The future belongs to the nation that best educates its children, and right now that nation is not the United States. Education is one of the most critical long-term economic challenges we face, and we must take bold and immediate action to reverse the decline in our country's education system. If we make the right investments and reforms now, we can ensure that all of our children have access to quality early education, that high school students are equipped and able to go to college, and that our graduates are prepared for 21st century jobs.
Our commitment to education should begin on day one. Early childhood education is, without question, the most intelligent investment a nation can make in its future. I am working in Congress to broaden the reach of early childhood programs and boost their quality, encouraging new investment and better information for Connecticut parents about program options and quality. During my first term in Congress, we were able to double funding for Early Head Start and expand Head Start, both of which have shown success in closing the achievement gap and improving outcomes for low-income students.

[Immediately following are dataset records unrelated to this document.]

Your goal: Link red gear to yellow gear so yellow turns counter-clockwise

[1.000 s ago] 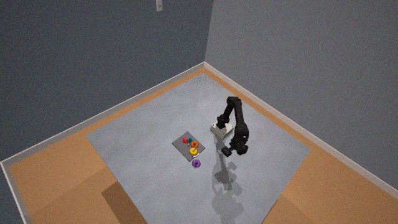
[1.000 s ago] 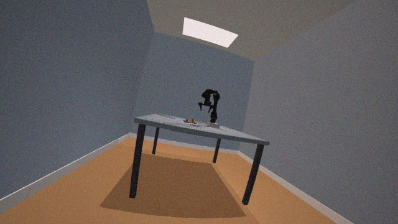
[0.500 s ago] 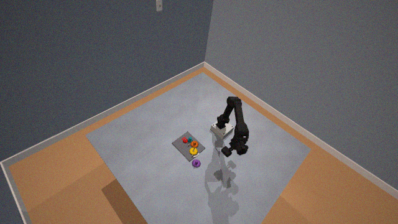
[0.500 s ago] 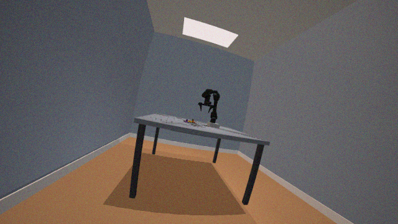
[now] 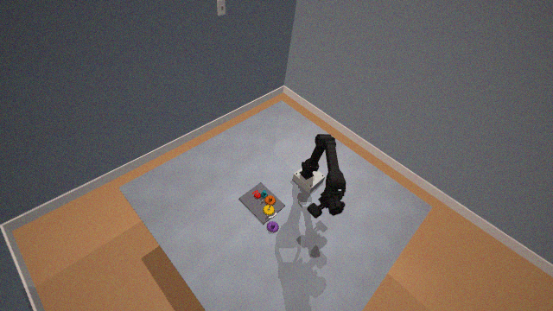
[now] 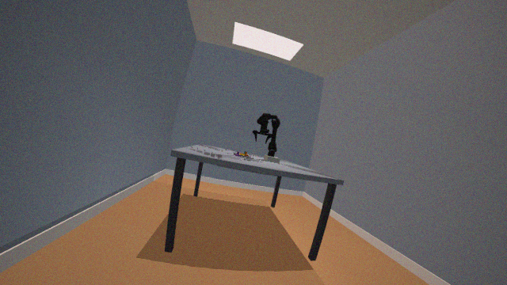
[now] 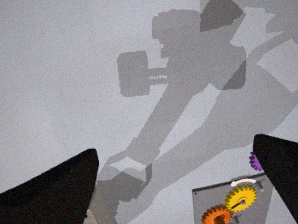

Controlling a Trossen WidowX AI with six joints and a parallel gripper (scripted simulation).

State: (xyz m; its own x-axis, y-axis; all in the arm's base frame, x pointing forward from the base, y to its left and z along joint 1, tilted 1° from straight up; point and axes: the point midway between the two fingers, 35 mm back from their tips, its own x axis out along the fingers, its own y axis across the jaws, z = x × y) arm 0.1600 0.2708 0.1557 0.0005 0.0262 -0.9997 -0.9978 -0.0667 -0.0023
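Observation:
The grey board (image 5: 251,201) (image 7: 204,200) bears a red gear (image 5: 257,195), a small teal gear (image 5: 263,194), an orange gear (image 5: 270,199) (image 7: 212,213) and a yellow gear (image 5: 269,210) (image 7: 241,198) with a black stripe. The teal gear is between red and orange; the orange gear is beside the yellow one. Whether the teeth mesh and the gears sit flat is too small to tell. A purple gear (image 5: 272,226) (image 7: 255,161) stands on the table off the board, partly hidden by a finger in the wrist view. My gripper (image 6: 261,141) (image 7: 175,144) is open and empty, high above the table, away from the board.
The pale arm base (image 5: 308,180) (image 6: 272,159) stands near the board. A white arrow (image 5: 272,215) (image 7: 243,182) lies beside the yellow gear. The arm's shadow falls across the table (image 5: 207,186) beside the purple gear.

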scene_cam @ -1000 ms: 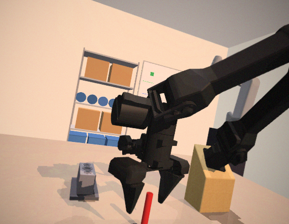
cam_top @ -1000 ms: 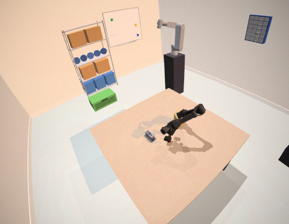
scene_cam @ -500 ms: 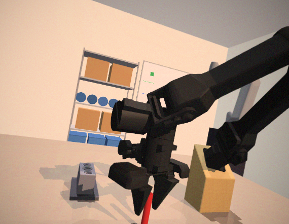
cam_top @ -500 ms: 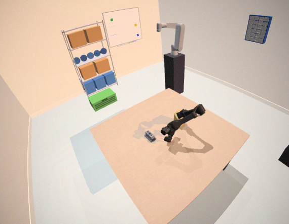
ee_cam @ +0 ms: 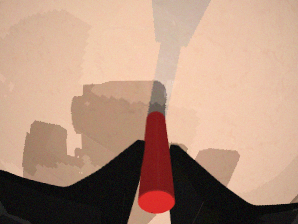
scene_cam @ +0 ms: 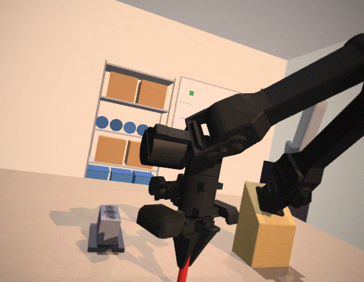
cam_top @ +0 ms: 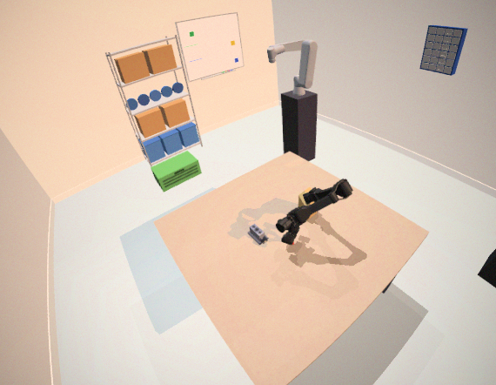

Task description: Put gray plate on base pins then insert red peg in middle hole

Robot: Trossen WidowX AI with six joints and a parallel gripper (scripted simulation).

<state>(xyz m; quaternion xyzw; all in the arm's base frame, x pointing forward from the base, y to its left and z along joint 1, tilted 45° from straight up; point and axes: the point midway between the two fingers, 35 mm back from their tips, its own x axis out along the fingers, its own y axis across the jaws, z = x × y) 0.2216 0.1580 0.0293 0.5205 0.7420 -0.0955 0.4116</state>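
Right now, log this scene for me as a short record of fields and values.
hand: shut on the red peg, fingers pointing down at the table
red peg: upright, top end between the fingers
gray plate: already on the base, three holes on top
plate's middle hole: nothing in it
yellow block: under the arm's foot, to the right in the exterior view
stage: peg gripped, not yet inserted

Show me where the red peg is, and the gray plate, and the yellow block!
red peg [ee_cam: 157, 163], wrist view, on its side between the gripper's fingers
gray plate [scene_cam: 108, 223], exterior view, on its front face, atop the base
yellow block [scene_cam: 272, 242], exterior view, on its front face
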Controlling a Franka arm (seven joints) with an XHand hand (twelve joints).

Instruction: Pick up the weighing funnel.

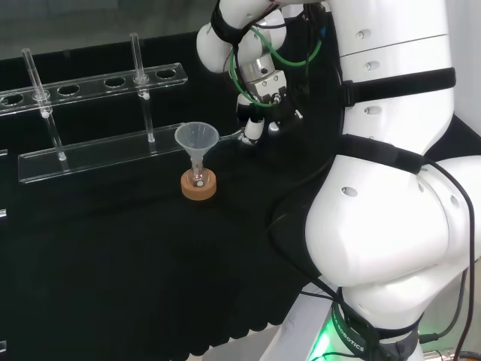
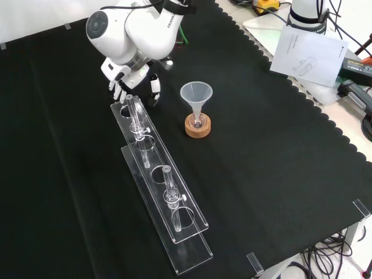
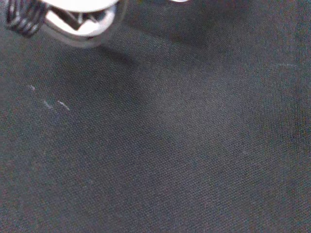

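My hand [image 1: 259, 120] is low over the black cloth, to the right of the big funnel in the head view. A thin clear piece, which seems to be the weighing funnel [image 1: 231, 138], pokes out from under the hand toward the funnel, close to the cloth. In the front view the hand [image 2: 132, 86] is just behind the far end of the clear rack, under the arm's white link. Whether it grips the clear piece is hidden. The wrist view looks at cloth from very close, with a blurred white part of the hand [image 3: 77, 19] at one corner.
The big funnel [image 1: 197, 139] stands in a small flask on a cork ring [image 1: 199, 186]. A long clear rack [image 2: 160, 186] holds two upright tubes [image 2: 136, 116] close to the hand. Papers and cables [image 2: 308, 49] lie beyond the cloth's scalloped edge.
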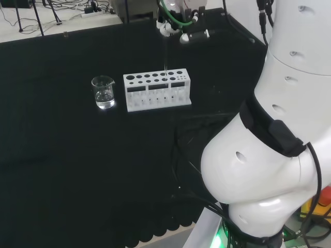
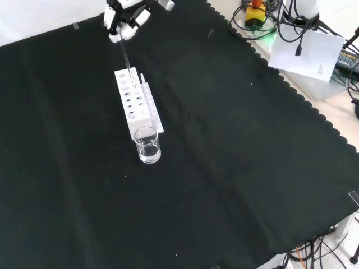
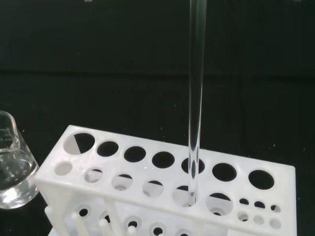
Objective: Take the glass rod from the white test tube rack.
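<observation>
Surface (image 2: pixel 235 168): black cloth, scalloped edge toward the arm's base in front view; arm (image 1: pixel 269 155): big white links take up the right side of head view.

White test tube rack (image 1: pixel 157 92): mid-surface in head view, long side facing the camera, two rows of round holes on top; in front view it runs lengthwise away from the camera.

Glass beaker (image 1: pixel 103 92): just beside the rack's left end in head view; at the rack's near end in front view, close to touching; clear liquid in the bottom; also seen beside the rack's end in wrist view.

Hand (image 2: pixel 124 21): black and white, at the top of front view, above the rack's far end; fingers (image 2: pixel 120 35) curled together round the top of the glass rod (image 3: pixel 196 103); exact contact hard to make out.

Glass rod: clear, near upright; hangs straight down from the hand; in wrist view the lower end sits at a hole in the rack's top plate, tip seen through the hole and just below the plate; cannot tell whether the tip touches anything lower; in head view it's a faint thin line rising from the rack's right part.
</observation>
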Robot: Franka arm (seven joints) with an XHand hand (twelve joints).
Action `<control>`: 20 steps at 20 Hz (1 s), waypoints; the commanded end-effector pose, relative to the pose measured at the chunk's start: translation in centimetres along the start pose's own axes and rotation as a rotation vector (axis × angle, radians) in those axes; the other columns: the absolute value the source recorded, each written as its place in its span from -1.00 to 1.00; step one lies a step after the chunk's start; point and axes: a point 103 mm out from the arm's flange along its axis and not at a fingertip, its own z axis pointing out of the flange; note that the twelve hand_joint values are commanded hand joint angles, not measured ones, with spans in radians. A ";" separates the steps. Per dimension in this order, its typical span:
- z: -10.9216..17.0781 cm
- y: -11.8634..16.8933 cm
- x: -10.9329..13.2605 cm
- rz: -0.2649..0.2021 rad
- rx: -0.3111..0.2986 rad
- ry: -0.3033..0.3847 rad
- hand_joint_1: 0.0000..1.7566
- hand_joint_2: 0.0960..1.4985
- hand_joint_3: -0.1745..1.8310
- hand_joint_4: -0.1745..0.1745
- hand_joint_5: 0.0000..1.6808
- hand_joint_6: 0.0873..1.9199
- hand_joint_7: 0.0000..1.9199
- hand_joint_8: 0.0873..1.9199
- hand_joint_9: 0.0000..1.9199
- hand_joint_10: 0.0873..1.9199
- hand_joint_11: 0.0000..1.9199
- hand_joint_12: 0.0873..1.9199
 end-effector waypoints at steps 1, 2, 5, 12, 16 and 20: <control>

I am hopeful that Congress will take up the first major reauthorization of our nation's education policy since the 2001 authorization of No Child Left Behind (NCLB) this year. NCLB had admirable goals: to close the achievement gap, to improve academic success, and to improve the quality of teaching across the country. Unfortunately, NCLB programs were underfunded by $85 billion and many schools were unable to meet many of the law's objectives.
The time has come to fix our education law in this country. I am hopeful that in the coming weeks and months, we will begin a serious, transparent, and bipartisan effort to rewrite a law that we all agree is in need of major reform. The status quo is failing our students and putting our future, our economic stability and our global competitiveness at risk.
What needs to change in our federal education policy isn't a mystery. We have to update the law to respond to student and national needs through college and career-ready standards. We need to modernize the teaching and learning workforce and recognize teachers and leaders as the professionals they are. And, we must target funds to school initiatives that show results and commit resources to turn around low-performing schools, not punish them.